Please take note of the important information enclosed with this Proxy Ballot. There are issues related to the management and operation of the Company that require your immediate attention and approval. These are discussed in detail in the enclosed proxy materials.

Your vote counts, and you are strongly encouraged to exercise your right to vote your shares.

Please mark the boxes on the proxy card to indicate how your shares will be voted. Then, sign the card, detach it and return your proxy in the enclosed postage paid envelope.

Your vote must be received prior to the Annual Meeting of Stockholders on July 22, 2004.

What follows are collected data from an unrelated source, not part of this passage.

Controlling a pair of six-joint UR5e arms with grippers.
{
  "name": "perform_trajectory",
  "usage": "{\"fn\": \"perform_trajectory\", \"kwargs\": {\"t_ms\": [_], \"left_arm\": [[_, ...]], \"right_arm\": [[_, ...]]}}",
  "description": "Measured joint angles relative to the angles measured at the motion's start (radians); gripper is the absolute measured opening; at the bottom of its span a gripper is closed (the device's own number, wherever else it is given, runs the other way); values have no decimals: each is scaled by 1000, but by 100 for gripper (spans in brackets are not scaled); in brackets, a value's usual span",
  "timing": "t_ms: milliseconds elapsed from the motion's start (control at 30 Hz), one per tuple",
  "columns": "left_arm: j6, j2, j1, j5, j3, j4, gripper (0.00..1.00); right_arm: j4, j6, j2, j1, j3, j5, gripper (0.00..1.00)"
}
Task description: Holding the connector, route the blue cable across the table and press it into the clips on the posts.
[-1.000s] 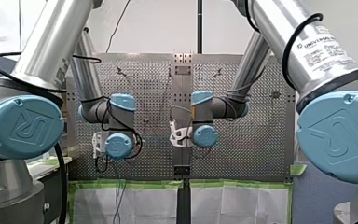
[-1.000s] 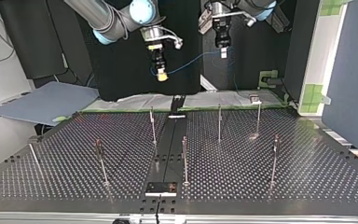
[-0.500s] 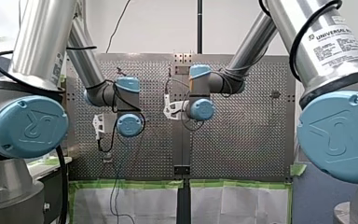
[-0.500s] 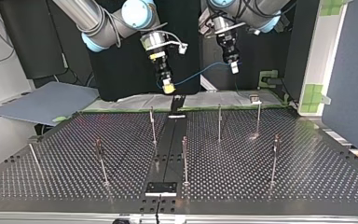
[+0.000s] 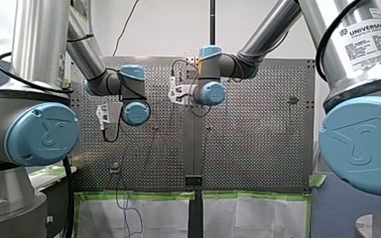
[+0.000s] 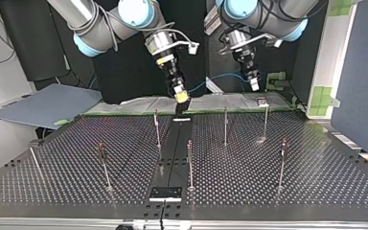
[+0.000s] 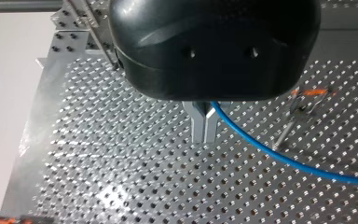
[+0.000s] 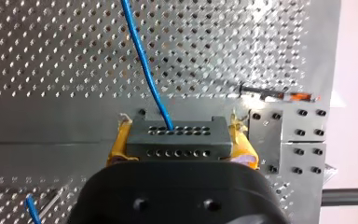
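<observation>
Moved forward over your counter [image 6: 268, 182]: right tool [image 8: 181, 135] clamped on connector [image 8: 186, 142], left tool [image 7: 204, 128] pinching blue cable [image 7: 270, 151]. Slack could snag a post [image 6: 225, 125].

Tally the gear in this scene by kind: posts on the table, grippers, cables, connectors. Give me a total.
posts: 7
grippers: 2, my left gripper and my right gripper
blue cable: 1
connector: 1
Total: 11
</observation>
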Motion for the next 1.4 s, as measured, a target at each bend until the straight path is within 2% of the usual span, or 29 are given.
{"fn": "perform_trajectory", "kwargs": {"t_ms": [167, 500, 733, 1033, 1200, 1400], "left_arm": [[-7, 38, 35, 12, 6, -38, 0], [-15, 123, 76, 22, 40, -123, 0], [-20, 181, 100, 56, 70, -180, 0], [-25, 251, 131, 101, 98, -253, 0], [-29, 257, 149, 124, 103, -274, 0], [-27, 222, 164, 162, 116, -278, 0]], "right_arm": [[40, 13, 5, 4, -37, -1, 0], [115, 21, 50, 16, -109, -1, 0], [164, 36, 59, 35, -171, 2, 0], [231, 41, 70, 45, -248, 4, 0], [260, 43, 89, 51, -289, 4, 0], [293, 43, 99, 59, -342, 4, 0]]}}
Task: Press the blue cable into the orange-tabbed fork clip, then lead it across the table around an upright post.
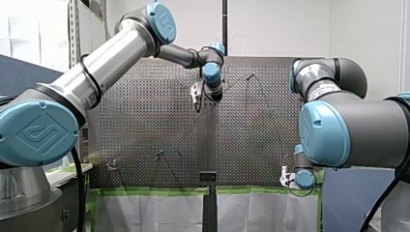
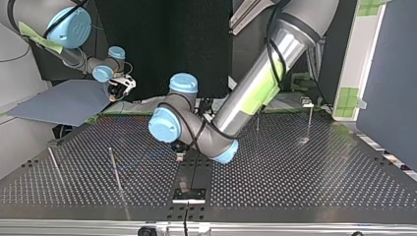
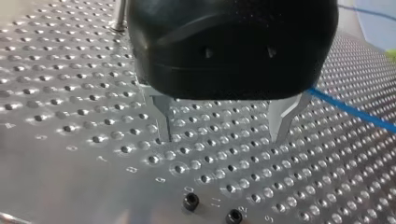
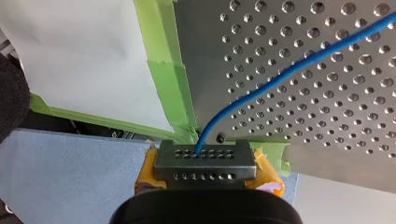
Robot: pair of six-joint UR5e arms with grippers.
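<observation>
As the front view shows it, my left arm: reaches from the view's left over the middle of the perforated table, wrist turned down at the far part.
Front, my right arm: bulks at the view's right, with its wrist low at the table's near right corner, by the green tape.
Top, left arm: comes in from the upper right, wrist joints low over the table's middle, gripper hidden behind them.
Top, right arm: at the view's upper left, its end past the table's far edge, above a blue-grey board.
Top, upright posts: several thin ones, standing apart on both sides of the middle.
Left wrist, my left gripper: black body, metal fingers spread wide with nothing between them, tips close to the plate.
Left wrist, blue cable: lies on the table beside the gripper, outside the fingers.
Left wrist, black screws: two, ahead of the fingers.
Right wrist, my right gripper: yellow-padded fingers closed on the cable at the taped table corner.
Right wrist, cable: leaves the grip and runs away across the perforated plate.
</observation>
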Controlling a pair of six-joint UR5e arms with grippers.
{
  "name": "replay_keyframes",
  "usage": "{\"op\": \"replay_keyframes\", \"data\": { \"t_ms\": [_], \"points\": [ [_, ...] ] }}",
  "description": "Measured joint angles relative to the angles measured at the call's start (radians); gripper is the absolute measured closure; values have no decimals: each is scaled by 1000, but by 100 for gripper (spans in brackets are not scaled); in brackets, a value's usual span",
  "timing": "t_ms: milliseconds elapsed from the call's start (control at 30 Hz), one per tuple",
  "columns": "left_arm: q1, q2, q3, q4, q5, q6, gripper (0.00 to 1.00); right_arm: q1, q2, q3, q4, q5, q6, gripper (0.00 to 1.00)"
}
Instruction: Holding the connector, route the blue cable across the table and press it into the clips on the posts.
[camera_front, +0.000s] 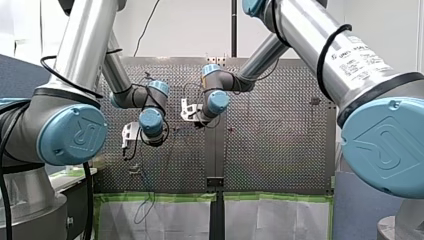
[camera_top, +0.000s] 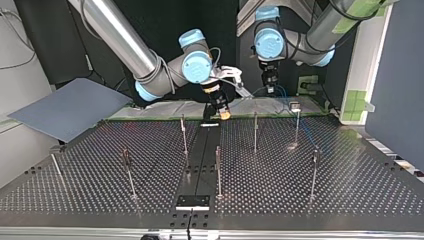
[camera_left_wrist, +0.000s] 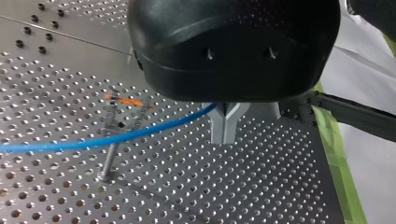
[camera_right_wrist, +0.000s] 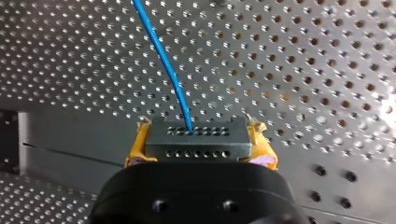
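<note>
1. Right wrist view: the connector (camera_right_wrist: 195, 133), a grey block with two rows of small holes, sits clamped between the yellow pads (camera_right_wrist: 137, 147) of my right gripper (camera_right_wrist: 200, 145).
2. The blue cable (camera_right_wrist: 161, 56) leaves the far face of the connector and runs away from the gripper in a gentle curve above the perforated table (camera_right_wrist: 303, 70).
3. Left wrist view: my left gripper (camera_left_wrist: 225, 128) has its metal fingers pinched together on the blue cable (camera_left_wrist: 93, 142), which meets them where they join.
4. From those fingers the cable sweeps out to the side, hanging above the table (camera_left_wrist: 261, 177).
5. It crosses a thin post (camera_left_wrist: 110, 156) just under the clip (camera_left_wrist: 117, 109) at its top, which carries an orange part. Cannot tell whether the cable is seated in the clip.
6. Green tape (camera_left_wrist: 334, 158) borders the table edge beside the left gripper.
7. Top view: both grippers are at the far edge of the table (camera_top: 350, 190), the right gripper (camera_top: 223, 111) near the middle and the left gripper (camera_top: 270, 89) just to its right.
8. Several upright posts (camera_top: 255, 132) stand spread across the table, nearer than the grippers.
9. A grey sheet (camera_top: 70, 107) lies off the table's far left corner.
</note>
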Motion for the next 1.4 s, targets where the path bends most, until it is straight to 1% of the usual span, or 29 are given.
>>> {"op": "replay_keyframes", "data": {
  "t_ms": [200,367,533,633,733,833,933,1067,1167,1300,1400],
  "points": [
    [19,-11,2,51,44,-4,100,2,24,1,-2,-7,-3,100],
    [36,-11,10,87,80,-19,100,1,31,1,-15,-8,0,100],
    [53,-12,30,97,111,-34,100,0,32,1,-38,-8,3,100],
    [63,-12,40,98,116,-37,100,-1,32,1,-58,-11,5,100],
    [76,-12,49,98,119,-38,100,-1,33,1,-80,-22,6,100],
    [88,-13,56,98,126,-38,100,-1,34,1,-94,-32,12,100],
    [96,-17,66,98,143,-38,100,-1,36,1,-100,-35,18,100],
    [98,-42,84,98,174,-38,100,-3,39,1,-104,-36,27,100],
    [101,-63,94,105,185,-38,100,-6,41,1,-106,-37,35,100],
    [104,-73,111,115,192,-39,100,-9,41,1,-107,-37,39,100],
    [106,-74,124,116,199,-39,100,-19,42,-8,-107,-42,44,100]
  ]
}}
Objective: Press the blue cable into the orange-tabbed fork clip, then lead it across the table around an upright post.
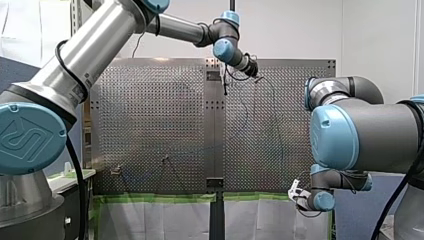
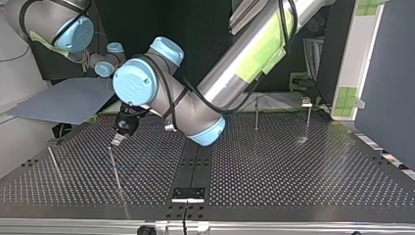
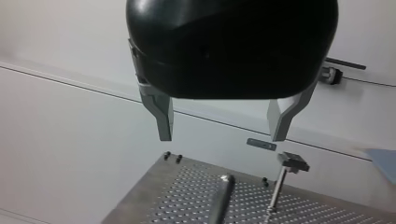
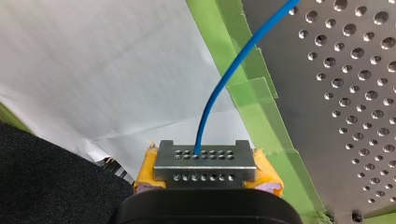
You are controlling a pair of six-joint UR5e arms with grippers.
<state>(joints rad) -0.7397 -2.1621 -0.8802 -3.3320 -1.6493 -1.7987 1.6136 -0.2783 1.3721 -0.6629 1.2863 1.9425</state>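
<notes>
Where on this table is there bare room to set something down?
Top view's right half of the perforated metal table is bare, from the black centre strip out, nearer than the two thin upright posts. The left half is crowded: blue cable, two more posts, my left arm's black hand.

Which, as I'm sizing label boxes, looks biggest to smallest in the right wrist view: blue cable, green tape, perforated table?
Largest: perforated table.
Then: green tape.
Smallest: blue cable, a thin line.

A post (image 2: 308, 117) is set at the top view's far right, a second post (image 2: 115, 170) at its left, below my left gripper (image 2: 117, 140). The cable (image 4: 224, 79) is held off the table (image 4: 327, 154) by my right gripper (image 4: 205, 162).
</notes>
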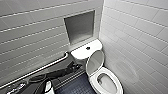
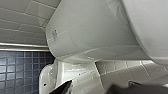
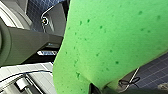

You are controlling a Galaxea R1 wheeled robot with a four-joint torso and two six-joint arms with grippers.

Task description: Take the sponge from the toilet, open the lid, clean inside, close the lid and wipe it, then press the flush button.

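Sponge [image 3: 107, 42], edges off-frame; lid [image 1: 95, 62] upright.

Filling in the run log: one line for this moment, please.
lid up | seat down | sponge in right pincer | left pincer open near tank | flush button on tank top

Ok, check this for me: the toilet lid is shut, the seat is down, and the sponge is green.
Not quite. The lid is not shut: the head view shows it raised, leaning back toward the tank. The rest holds: the seat is down, and the sponge is green.
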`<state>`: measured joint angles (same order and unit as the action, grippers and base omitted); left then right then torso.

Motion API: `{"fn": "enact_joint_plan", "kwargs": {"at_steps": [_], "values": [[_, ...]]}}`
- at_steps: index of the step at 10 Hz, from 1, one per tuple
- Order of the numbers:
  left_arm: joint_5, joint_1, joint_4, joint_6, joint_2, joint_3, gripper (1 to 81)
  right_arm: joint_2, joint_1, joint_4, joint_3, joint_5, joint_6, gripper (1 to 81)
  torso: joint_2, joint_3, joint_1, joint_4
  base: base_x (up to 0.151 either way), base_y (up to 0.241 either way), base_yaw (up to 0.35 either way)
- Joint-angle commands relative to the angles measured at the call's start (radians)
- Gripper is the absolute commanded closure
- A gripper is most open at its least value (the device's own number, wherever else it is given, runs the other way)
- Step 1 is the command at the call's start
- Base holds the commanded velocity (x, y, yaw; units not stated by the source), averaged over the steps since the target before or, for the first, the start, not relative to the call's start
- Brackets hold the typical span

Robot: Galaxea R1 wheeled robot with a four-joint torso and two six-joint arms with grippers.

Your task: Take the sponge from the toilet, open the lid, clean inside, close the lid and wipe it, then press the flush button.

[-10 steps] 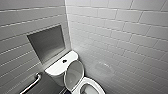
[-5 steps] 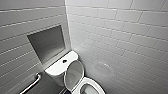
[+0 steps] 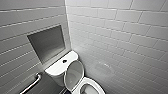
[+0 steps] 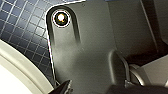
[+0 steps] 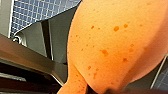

Thank you in advance for your prompt consideration of these matters.

Sincerely,

Origen Financial, Inc.

ORIGEN FINANCIAL, INC.

27777 Franklin Road, Suite 1700
Southfield, Michigan 48034

SOLICITED BY THE BOARD OF DIRECTORS
FOR THE ANNUAL MEETING OF STOCKHOLDERS ON JULY 22, 2004

     The undersigned hereby appoints Ronald A. Klein and W. Anderson Geater, Jr., or either of them, as attorneys and proxies of the undersigned stockholder, with full power of substitution, to vote on behalf of the undersigned and in his or her name and stead, all shares of the common stock of Origen Financial, Inc. (the “Company”) which the undersigned would be entitled to vote if personally present at the Company’s Annual Meeting of Shareholders to be held at the Birmingham Community House, 380 South Bates, Birmingham, Michigan 48009, on Thursday, July 22, 2004, and at any adjournments thereof.